[Start of section]

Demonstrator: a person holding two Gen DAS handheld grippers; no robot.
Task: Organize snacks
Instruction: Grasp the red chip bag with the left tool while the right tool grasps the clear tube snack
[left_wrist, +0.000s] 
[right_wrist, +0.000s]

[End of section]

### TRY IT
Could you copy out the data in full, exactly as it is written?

### SOLUTION
Demonstrator: a person holding two Gen DAS handheld grippers; no robot.
Task: Organize snacks
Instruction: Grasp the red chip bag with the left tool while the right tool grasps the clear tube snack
[left_wrist, +0.000s] 
[right_wrist, +0.000s]

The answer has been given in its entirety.